The debates on the naming of this literature of protest persisted since 1960s. The term Dalit was first used by Dr. Ambedkar in 1928 in Bahiskrut Bharat. Although some Dalit scholars argued against writing autobiographies (as digging stench of past), some defended the importance of this genre by underlining its specific characteristics and its importance for community. Pantawane and others have argued for political significance of Dalit life narratives. Despite arguments against bringing undesired past to present, it is undeniable that life narratives are most direct ways in addressing silence on and misinterpretation of Dalits.

Another very important argument made by Rege is that Dalit life narratives are testimonios, which speaks for and beyond individual. It contests the ‘official forgetting’ of histories of caste oppressions, struggles and resistance. Dalit life narratives become the testimonies that summoned the truth from past.

Drawing from Beverley, Rege argues that in a testimonio the intention is to communicate the situation of a group’s oppression and struggle. The narrator calls upon the reader to respond actively. On one hand, in testimonio or dalit life narratives, the individual seeks collective affirmation. On other hand, by publicly bringing their experiences, in a way they challenge communitarian control over self. This dialectics of self and community gains more significance in dalit women’s testimonios because their location as women in the community influences their articulation of gender concerns, thus challenging the singular communitarian notion of dalit community. As testimonios of caste based oppression, anti-caste struggles and resistance, dalit life narratives are necessary for building critical pedagogies on caste system, as against canonical view of caste as ideology which hides experiential dimensions of caste based oppression.
Thus Rege makes a case for not reading them merely as narratives of pain minus the politics of the dalit movement, but as testimonios of caste based exploitation, everyday resistance and organized anti-caste struggles. Not only will it bring new theories/ understanding hut also at larger level, there will be democratization of knowledge.
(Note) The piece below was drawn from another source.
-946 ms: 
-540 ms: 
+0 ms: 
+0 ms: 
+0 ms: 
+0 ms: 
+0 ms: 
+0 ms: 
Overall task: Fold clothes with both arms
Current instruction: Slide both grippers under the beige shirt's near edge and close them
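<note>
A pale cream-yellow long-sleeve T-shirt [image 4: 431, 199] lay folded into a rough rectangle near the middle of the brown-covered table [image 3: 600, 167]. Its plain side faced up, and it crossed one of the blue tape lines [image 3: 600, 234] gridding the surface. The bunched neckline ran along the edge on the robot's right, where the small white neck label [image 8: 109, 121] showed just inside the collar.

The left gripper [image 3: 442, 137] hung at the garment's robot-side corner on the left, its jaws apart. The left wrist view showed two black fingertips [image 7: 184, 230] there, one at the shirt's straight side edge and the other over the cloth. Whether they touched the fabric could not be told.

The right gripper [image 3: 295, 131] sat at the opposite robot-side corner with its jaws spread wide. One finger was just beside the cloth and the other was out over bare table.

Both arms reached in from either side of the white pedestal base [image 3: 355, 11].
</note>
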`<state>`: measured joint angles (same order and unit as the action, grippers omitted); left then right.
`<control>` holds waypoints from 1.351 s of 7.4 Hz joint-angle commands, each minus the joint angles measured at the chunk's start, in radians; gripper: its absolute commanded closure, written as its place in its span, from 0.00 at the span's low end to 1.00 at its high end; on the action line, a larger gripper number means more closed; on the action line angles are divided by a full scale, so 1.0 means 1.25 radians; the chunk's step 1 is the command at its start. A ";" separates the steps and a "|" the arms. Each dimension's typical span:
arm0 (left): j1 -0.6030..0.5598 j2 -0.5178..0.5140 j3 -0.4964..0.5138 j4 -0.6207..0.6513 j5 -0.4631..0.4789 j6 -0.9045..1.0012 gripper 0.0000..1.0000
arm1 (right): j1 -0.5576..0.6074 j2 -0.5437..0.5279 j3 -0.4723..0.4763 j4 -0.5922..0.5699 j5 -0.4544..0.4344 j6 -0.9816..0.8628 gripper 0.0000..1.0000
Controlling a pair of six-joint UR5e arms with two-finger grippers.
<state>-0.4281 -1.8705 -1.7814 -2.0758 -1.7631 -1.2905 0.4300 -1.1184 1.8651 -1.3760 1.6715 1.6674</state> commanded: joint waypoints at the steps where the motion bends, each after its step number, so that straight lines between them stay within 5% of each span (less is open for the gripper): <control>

In this context, what is the importance of dalit women’s testimonios? What is methodologically important is that do they remember and write differently? It is important to locate this difference in articulation of caste and women’s question historically. Therefore, in the next section she gives brief introduction to processes of caste, class formation and gender.

==Reception==

Karin Kapadia reviewed the book in the journal Economic and Political Weekly. She argues that this book consists of Dalit oral history through the autobiographical narratives of eight Dalit women writers from Maharashtra. She places the value of book in the fact that it translated the narratives for the first time. She has a different view of the book when she says that the non-Brahmin interest is not necessarily Dalit interest.

Janaki Nair sees the contribution of the book in terms of enriching the Indian Feminist Historiography. She states:

“Rege’s choice of the term testimonios as opposed to autobiographies is in order to assert that the Dalit woman occupies a space that is subordinated to the authority of the community and its needs, and therefore that her subjectivity cannot be equated with a bourgeois individual subject and her story. This assertion further serves to counter the historical common sense that has homogenized the experience of the nationalist movement on the basis of select regional examples (notably Bengal and Punjab) of upper-caste, middle-class women…..Her re-renderings, her attention to the specific experience of Dalit oppression, and her striving to highlight the emergence of Dalit “counterpublics” are in order to challenge the historiographical orthodoxies that shut caste out of the public sphere to render it a social and not political issue.”